Prerequisites
Enable WeData Studio
Purchase a Compute & Storage Engine
SQL files executed in WeData Studio can be connected to the following big data engines:
1. DLC engine
2. EMR engine: Hive type data source
Studio Development IDE
Create a New SQL File
In the left-side file directory, click “+”, select Create New SQL, and specify the file name and target folder path.
Once created, you can write and debug SQL directly within WeData Studio.
SQL Editor
This section describes the key features of the SQL editor in WeData Studio.
1. Run Button
Multiple execution options are provided to help users flexibly control the execution scope and result size for different query scenarios.
Run/Run All
Run: Executes only the currently selected SQL statement.
Run all: Executes all SQL statements in the script sequentially.
LIMIT 1000.
When enabled: Query results are limited to a preview of up to 1,000 rows.
When disabled: Results can return up to the maximum limit supported by the system.
2. Batch Submit
Batch submits the SQL script content and any updated parameters in Studio to all tasks that reference the script.
3. Formatting
Click the Formatting button to automatically format SQL code in the editor.

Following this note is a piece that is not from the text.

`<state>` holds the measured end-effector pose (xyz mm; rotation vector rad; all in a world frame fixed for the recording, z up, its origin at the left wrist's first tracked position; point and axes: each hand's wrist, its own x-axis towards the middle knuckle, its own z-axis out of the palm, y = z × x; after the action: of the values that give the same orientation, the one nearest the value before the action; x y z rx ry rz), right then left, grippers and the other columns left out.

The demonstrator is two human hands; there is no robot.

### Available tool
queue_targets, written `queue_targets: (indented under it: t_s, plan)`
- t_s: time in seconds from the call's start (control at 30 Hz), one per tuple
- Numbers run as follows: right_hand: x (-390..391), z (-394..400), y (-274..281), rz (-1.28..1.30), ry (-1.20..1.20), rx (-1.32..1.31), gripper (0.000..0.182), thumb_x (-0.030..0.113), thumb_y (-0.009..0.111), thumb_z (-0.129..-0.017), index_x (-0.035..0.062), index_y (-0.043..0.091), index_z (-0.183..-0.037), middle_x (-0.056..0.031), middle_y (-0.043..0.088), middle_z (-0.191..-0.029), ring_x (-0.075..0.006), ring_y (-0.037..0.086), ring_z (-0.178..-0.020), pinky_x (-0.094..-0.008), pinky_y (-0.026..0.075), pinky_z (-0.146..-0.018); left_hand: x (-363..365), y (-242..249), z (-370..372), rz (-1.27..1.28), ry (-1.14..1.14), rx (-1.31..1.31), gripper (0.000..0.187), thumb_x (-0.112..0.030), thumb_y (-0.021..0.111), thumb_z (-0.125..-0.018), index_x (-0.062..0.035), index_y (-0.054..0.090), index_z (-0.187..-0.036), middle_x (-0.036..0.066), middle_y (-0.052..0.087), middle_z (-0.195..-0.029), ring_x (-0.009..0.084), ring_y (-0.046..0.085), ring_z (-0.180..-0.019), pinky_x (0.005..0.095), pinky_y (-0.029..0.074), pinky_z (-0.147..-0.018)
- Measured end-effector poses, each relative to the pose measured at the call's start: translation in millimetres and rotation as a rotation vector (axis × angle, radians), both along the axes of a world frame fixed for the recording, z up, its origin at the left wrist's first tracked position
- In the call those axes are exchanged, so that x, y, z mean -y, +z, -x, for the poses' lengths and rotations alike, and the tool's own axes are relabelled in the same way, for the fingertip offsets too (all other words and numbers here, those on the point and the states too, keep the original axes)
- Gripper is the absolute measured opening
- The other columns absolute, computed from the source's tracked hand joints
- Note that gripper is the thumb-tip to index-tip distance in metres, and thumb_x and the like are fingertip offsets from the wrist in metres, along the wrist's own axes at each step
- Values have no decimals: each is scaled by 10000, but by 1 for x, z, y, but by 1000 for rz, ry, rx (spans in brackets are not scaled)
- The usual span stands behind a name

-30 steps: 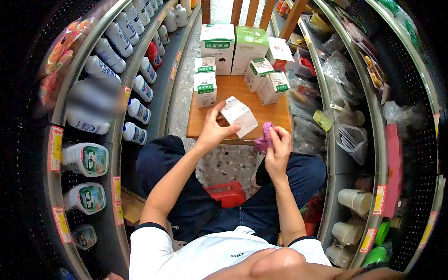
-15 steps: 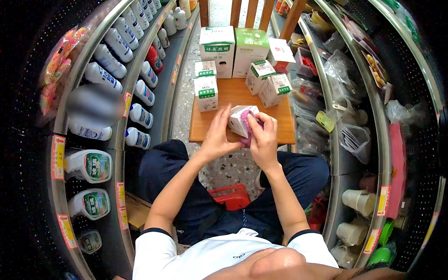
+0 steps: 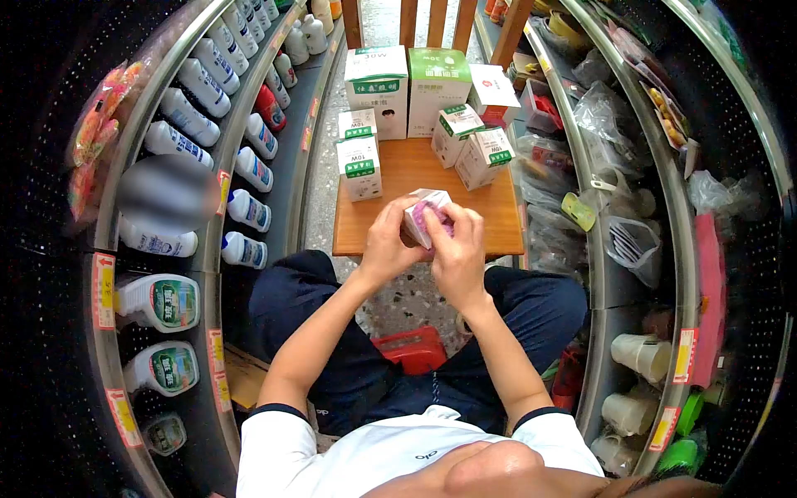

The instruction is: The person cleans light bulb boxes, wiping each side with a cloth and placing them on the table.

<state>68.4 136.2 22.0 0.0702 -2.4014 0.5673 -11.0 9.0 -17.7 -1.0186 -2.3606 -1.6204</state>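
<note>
Left hand (image 3: 390,246): fingers clasp the white box (image 3: 437,196), bracing it. Right hand (image 3: 459,257): fingers pinch the pink cloth (image 3: 421,217); apply light, even pressure.

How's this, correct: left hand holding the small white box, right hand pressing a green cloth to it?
The cloth is pink, not green, as the head view shows; the left hand holds the small white box, and the right hand presses the cloth to it.

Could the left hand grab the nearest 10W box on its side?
Probably yes: the left hand is close to the nearest 10W box and nothing stands between them, though it would first have to let go of the white carton.
</note>
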Motion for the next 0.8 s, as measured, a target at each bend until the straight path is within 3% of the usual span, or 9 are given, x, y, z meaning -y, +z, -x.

The system adjusts indentation, line breaks, and keyword structure to make SQL statements clearer and more standardized, improving readability and maintainability.
4. Parameter
The Parameters button is used to manage parameters defined in the SQL script. The system automatically detects parameters defined in the format ${parameter_name} (for example, ${param1}) and displays them in a unified parameter dialog, where users can enter or confirm parameter values.
5. Data Source and Resource Group Configuration
The Data Source and Resource Configuration section allows users to configure the data source type and the corresponding compute and scheduling resources used for SQL execution before running the query.
6. SQL Editor Shortcut Key
7. Version History
Click Save to generate a saved version of the current file.
Click Version History on the right to view all historical versions. The version history supports version comparison, version rollback etc. This allows users to track changes and restore previous versions when needed.
Script Execution
1. Enter SQL code in the editor. You can directly read tables from the data catalog using a three-part identifier in the format catalog.schema.table, for example:
SELECT *
FROM catalog.schema.table;
2. At the top of the editor, configure the required execution settings for this run, including the data source and scheduling resource group.
3. Click Run.
Execution Result
After the SQL execution in Studio is completed, the results are displayed in the Results panel. This panel is used to view: query results, execution logs, executed SQL code. It helps users quickly validate the execution status of the SQL.
The left side of the result panel displays the execution timestamp of the SQL.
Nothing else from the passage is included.